Supporters of bail reform, discovery law changes rebut backlash to new laws
Law enforcement groups have pushed back against criminal justice changes that take effect in January, including the end to most forms of cash bail. But the advocates who fought for the changes say they are long overdue and will restore fairness to the system.
Beginning in January, New York ends cash bail for all nonviolent crimes and will require that prosecutors tell people accused of crimes the details of all of the evidence they have against them within 15 days.
Khalil Cumberbatch, with the advocacy group New Yorkers United for Justice, said the changes will go a long way toward restoring fairness to a system that treats low-income residents and people of color more harshly than wealthy or white New Yorkers.
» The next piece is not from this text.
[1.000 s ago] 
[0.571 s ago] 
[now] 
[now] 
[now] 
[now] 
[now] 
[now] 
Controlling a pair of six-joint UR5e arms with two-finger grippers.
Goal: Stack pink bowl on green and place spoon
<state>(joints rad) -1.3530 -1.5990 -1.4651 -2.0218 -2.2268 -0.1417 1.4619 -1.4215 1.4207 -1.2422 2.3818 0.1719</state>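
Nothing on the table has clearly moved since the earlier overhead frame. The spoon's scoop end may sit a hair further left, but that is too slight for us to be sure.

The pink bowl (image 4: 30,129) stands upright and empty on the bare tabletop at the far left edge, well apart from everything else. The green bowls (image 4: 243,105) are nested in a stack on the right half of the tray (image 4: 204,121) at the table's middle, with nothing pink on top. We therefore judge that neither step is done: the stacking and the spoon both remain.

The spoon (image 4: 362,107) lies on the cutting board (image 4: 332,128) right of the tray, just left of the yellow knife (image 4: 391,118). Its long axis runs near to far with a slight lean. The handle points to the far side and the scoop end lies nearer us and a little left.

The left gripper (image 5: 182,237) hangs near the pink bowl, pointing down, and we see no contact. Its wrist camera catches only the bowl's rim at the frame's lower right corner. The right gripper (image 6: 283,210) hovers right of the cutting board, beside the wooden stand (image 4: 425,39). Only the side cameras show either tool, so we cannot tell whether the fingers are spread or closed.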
"We are excited to see these reforms go into place," Cumberbatch said.
Cumberbatch said under current laws, those who can afford to post bail get to go home. Those who can't are jailed, sometimes for months or even years, before their case is heard in court. Often, when they do finally appear before a judge, they aren't told what evidence the prosecutor has against them until their trial begins.
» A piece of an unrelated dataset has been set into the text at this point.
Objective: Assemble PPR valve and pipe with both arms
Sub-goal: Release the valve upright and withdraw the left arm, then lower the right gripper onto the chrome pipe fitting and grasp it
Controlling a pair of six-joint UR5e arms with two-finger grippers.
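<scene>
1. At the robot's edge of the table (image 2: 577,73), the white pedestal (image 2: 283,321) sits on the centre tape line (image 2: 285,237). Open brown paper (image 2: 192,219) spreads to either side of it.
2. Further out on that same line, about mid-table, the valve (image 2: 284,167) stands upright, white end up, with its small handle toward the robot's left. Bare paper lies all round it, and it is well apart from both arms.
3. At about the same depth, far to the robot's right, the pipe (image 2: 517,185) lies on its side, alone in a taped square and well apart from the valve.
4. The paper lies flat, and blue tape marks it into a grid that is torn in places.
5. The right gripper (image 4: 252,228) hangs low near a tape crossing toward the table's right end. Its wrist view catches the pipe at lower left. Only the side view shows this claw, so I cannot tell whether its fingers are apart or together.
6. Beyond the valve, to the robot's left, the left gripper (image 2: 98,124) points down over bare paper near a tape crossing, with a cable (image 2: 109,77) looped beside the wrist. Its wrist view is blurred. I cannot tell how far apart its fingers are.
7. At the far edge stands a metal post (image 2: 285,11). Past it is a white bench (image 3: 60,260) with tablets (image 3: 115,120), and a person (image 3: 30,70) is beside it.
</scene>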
Cumberbatch, himself a former inmate, said prosecutors have long used those rules to pressure defendants to agree to plead guilty to a lesser crime.
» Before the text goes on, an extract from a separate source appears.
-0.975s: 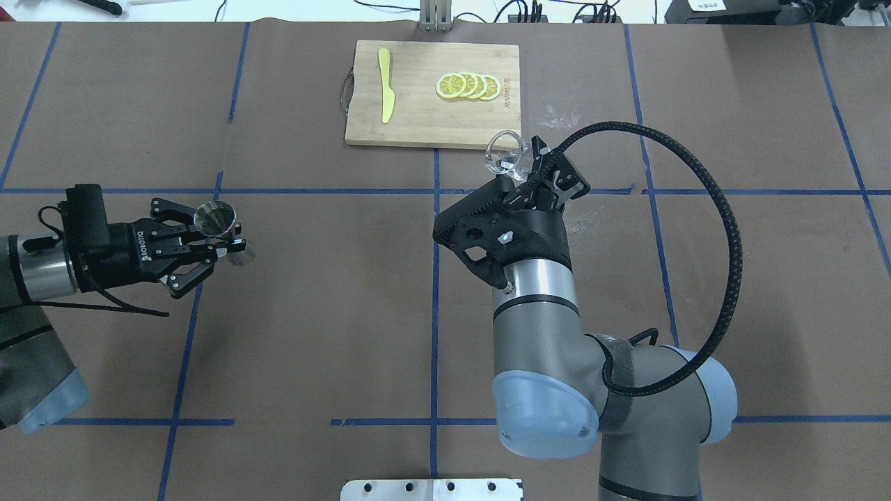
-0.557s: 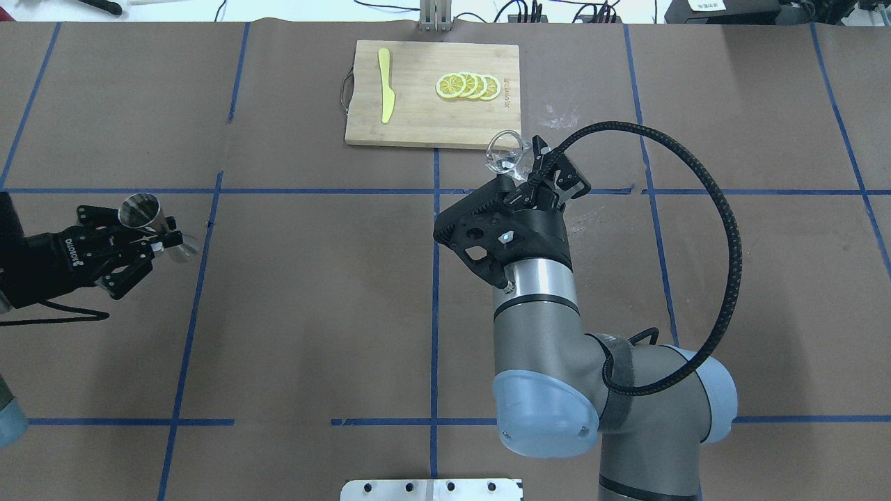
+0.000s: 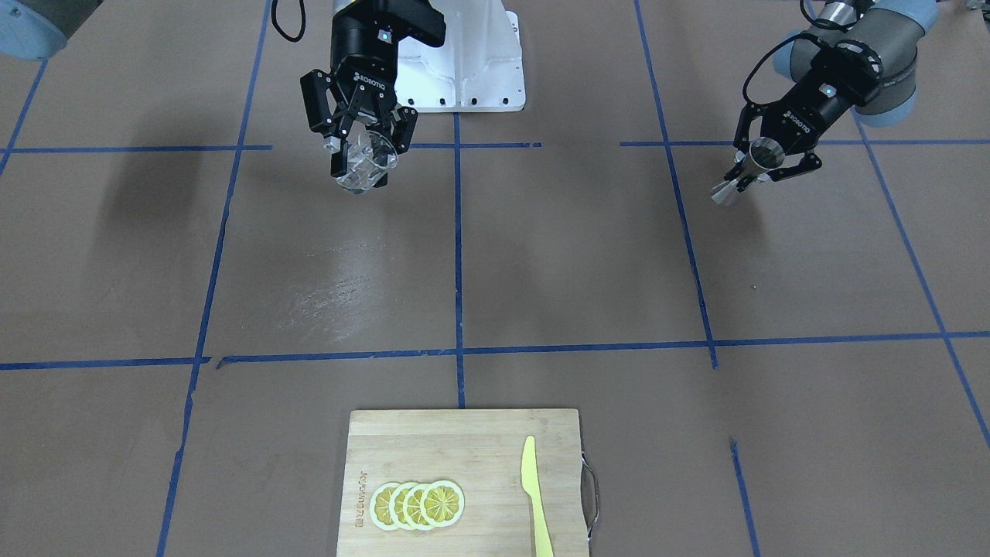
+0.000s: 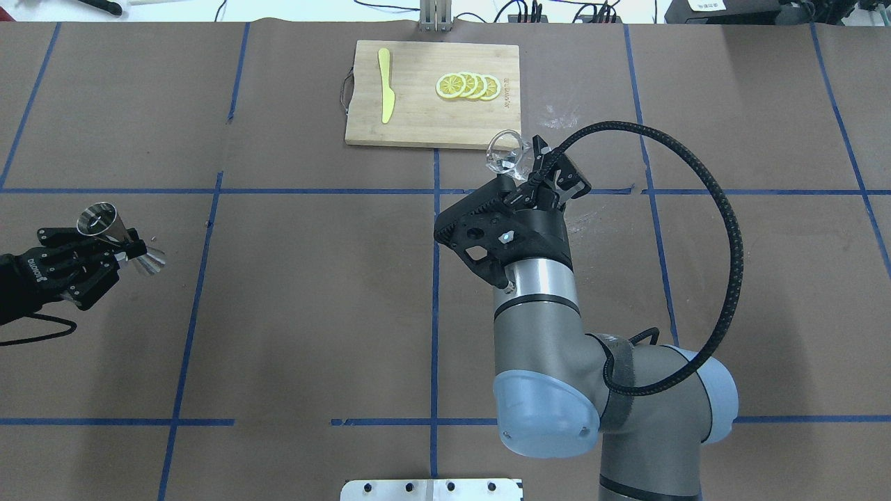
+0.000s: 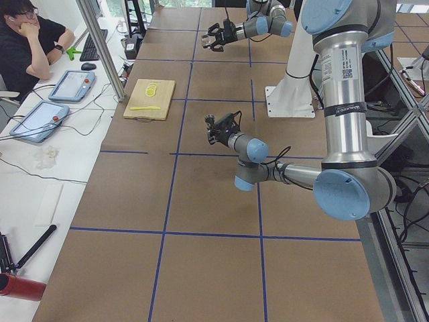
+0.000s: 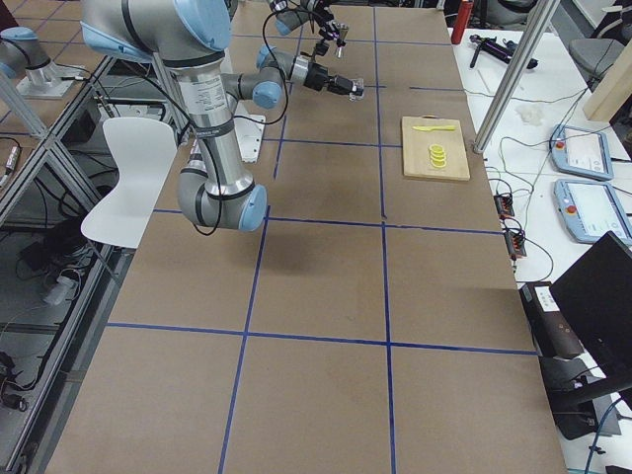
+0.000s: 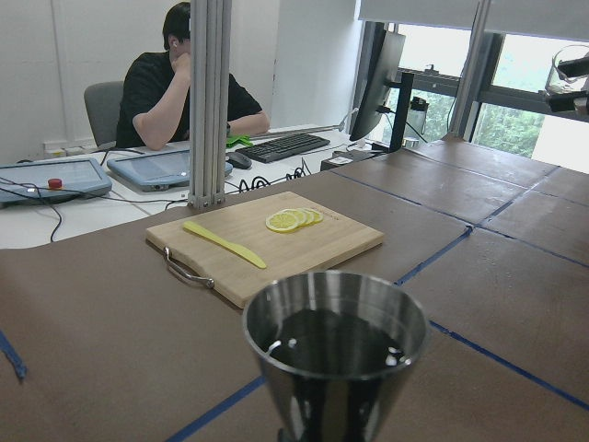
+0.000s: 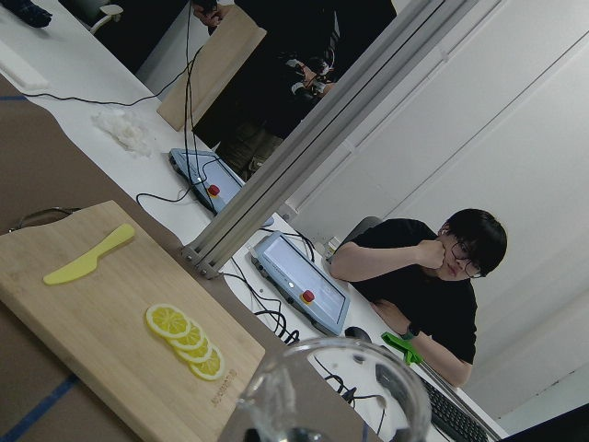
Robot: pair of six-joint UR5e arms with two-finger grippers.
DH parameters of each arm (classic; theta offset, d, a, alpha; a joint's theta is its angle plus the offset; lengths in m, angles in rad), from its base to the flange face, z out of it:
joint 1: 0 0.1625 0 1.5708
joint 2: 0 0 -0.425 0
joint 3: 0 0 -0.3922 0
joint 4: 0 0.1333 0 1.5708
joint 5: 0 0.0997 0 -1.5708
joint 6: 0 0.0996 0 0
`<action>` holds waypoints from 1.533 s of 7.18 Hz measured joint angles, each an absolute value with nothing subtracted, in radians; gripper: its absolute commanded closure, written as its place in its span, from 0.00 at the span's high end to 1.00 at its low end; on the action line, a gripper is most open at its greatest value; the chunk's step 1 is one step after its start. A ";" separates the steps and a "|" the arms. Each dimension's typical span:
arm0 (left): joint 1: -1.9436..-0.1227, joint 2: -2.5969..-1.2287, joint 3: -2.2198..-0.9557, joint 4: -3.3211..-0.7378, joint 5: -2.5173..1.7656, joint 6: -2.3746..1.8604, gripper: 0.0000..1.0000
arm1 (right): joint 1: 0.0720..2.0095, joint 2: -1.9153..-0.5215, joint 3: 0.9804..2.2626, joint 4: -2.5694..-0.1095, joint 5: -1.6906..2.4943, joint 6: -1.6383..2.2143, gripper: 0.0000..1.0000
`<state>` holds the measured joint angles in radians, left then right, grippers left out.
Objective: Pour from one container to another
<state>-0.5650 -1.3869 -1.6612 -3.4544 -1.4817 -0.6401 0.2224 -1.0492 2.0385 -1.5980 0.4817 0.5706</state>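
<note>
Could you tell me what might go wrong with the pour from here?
The glass cup hangs tilted in the right end effector, far from the jigger in the left end effector, so any contents might spill onto the table first. The jigger's mouth is small, so the pour could miss.

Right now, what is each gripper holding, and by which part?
Left gripper: steel jigger, at its narrow waist. Right gripper: glass cup, across its sides.
</note>
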 measured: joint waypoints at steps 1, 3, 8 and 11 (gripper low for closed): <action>-0.494 -1.373 -1.661 -3.454 -1.387 -0.669 0.00 | 0.222 -1.049 2.039 -1.597 0.482 0.571 0.00; -0.377 -1.346 -1.661 -3.455 -1.162 -0.689 0.00 | 0.222 -1.049 2.041 -1.597 0.482 0.571 0.00; -0.229 -1.335 -1.626 -3.444 -0.648 -0.690 0.00 | 0.222 -1.048 2.043 -1.596 0.482 0.571 0.00; -0.187 -1.362 -1.595 -3.439 -0.560 -0.696 0.00 | 0.222 -1.047 2.043 -1.595 0.482 0.570 0.00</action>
<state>-0.1874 -1.3616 -1.5949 -3.4386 -0.5598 -0.6961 0.2224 -1.0467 2.0432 -1.5954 0.4817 0.5704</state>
"Most people will say to themselves, 'I'm going to take the plea because I don't know what they have against me,' " Cumberbatch said. "That's a very powerful leverage."
But in recent weeks, prosecutors and law enforcement groups, including the New York State Sheriffs Association and the group for the state's district attorneys, say they are worried that they don't have the staff and technology needed to carry out the new laws.
Orange County District Attorney David Hoovler, the head of the District Attorneys Association of the State of New York, last month laid out some of the obstacles he faces in implementing the changes.
"In my county, we have almost 40 different law enforcement agencies, they all have different computer systems," said Hoovler. "There's no central link to the district attorney's office. We have courts that meet once a month."
Hoovler said it will cost an estimated $100 million for district attorneys statewide to hire more staff and replace antiquated software.
Gov. Andrew Cuomo, who signed the changes into law, has already said he does not favor giving the district attorneys more money, and he said they can find the funds through other sources of state aid already allocated to counties.
Cumberbatch said that in the long run, the criminal justice system will save money. He said it's expensive to house and feed inmates, who now will not be detained for long periods because they could not meet a bail payment. And he said other states, including New Jersey and Texas, have enacted similar reforms with no major problems.
With just over three weeks before the new laws take effect, it's unlikely that there will be any changes made. The Democratic leaders of the State Legislature, who back the new laws, said they need to be given a chance to work.
Assembly Speaker Carl Heastie spoke after a planning meeting with his members earlier this week.
"Doing the criminal justice reform was trying to reform a racist and classist system," Heastie said.
There are currently no plans for a special session before the 2020 session begins Jan. 8, after the criminal justice law changes are due to take effect.